A method for producing a halogen compound represented by the following general formula (1), wherein the transition metal compound and the phosphine compound are 1,1'-bis (diphenylphosphino) ferrocene or 4,5'-bis (diphenylphosphino). In the presence of -9,9'-dimethylxanthene and a base, the compound represented by the following general formula (2) is reacted with the compound represented by the following general formula (3). The method for producing a halogen compound represented by (1).

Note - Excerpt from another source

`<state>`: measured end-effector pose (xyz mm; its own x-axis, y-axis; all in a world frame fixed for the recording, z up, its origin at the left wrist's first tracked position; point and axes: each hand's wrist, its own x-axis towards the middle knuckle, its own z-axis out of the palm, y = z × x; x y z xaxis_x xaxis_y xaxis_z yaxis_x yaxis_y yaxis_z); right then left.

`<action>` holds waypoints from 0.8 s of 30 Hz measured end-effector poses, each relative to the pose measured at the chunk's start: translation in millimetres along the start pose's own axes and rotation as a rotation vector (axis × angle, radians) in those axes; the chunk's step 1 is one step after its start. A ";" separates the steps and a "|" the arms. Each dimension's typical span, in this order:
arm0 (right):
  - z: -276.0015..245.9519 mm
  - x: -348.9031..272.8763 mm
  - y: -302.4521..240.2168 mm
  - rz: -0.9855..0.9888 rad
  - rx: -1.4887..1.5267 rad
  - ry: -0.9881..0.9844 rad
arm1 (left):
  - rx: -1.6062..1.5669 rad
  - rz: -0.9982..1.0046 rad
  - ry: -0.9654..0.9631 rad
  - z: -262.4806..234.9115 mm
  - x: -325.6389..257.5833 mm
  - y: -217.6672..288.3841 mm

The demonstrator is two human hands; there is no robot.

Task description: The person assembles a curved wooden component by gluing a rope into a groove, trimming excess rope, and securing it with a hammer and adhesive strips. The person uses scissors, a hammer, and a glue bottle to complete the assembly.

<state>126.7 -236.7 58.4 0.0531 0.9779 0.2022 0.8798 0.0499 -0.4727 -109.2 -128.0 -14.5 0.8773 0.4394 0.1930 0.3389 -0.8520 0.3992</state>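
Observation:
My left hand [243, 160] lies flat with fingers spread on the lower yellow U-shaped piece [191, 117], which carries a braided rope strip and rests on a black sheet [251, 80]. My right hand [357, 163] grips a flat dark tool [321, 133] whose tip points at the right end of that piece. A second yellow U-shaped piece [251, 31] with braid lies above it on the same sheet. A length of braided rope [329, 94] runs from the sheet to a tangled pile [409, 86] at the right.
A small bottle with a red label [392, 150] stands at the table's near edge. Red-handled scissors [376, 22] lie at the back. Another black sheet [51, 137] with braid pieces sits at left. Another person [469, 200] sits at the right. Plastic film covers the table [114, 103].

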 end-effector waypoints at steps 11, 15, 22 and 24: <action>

(In the formula, Ar ¹ and Ar ² each independently represent an organic group having 1 to 40 carbon atoms. X represents the same halogen group. Z represents a halogen group different from X, and Z When there are a plurality of halogen groups, they are the same or different halogen groups. M represents an integer of 0 or more. P represents an integer of 1 or more. R is an independent hydrogen atom and 1 to 1 carbon atoms. Representing an alkyl group or a phenyl group of 4, the two Rs may be linked to form a ring containing an oxygen atom and a boron atom.) Ar ¹ is a phenyl group, a methylphenyl group, a hydroxyphenyl group, a methoxyphenyl group, a methoxycarbonylphenyl group, a biphenylyl group, a pyridylphenyl group, an anthryl group, a phenylanthryl group, a phenanthryl group, 9,9-dimethylfluore. Nyl group, naphthyl group, quinolyl group, pyridyl group, methylpyridyl group, ethylpyridyl group, phenylpyridyl group, bipyridyl group, thienyl group, carbazolyl group, 9-phenylcarbazolyl group, 9- (4-biphenylyl) carbazolyl group , The production method according to claim 1, which is a dibenzofuranyl group or dibenzothienyl. Ar ² is phenyl group, methylphenyl group, biphenylryl group, pyridylphenyl group, anthryl group, phenylanthryl group, phenanthryl group, 9,9-dimethylfluorenyl group, naphthyl group, quinolyl group, pyridyl group, methyl. Claims to be a pyridyl group, an ethylpyridyl group, a phenylpyridyl group, a bipyridyl group, a thienyl group, a carbazolyl group, a 9-phenylcarbazolyl group, a 9- (4-biphenylyl) carbazolyl group, a dibenzofuranyl group, or a dibenzothienyl group. The manufacturing method according to 1. The manufacturing method according to claim 1, wherein p is 1 or 2. The manufacturing method according to claim 1, wherein m is 0, 1 or 2. (I) X is all bromine groups and Z is all chlorine groups, or (ii) X is all iodine groups and Z is each independently chlorine group or bromine group. The manufacturing method described.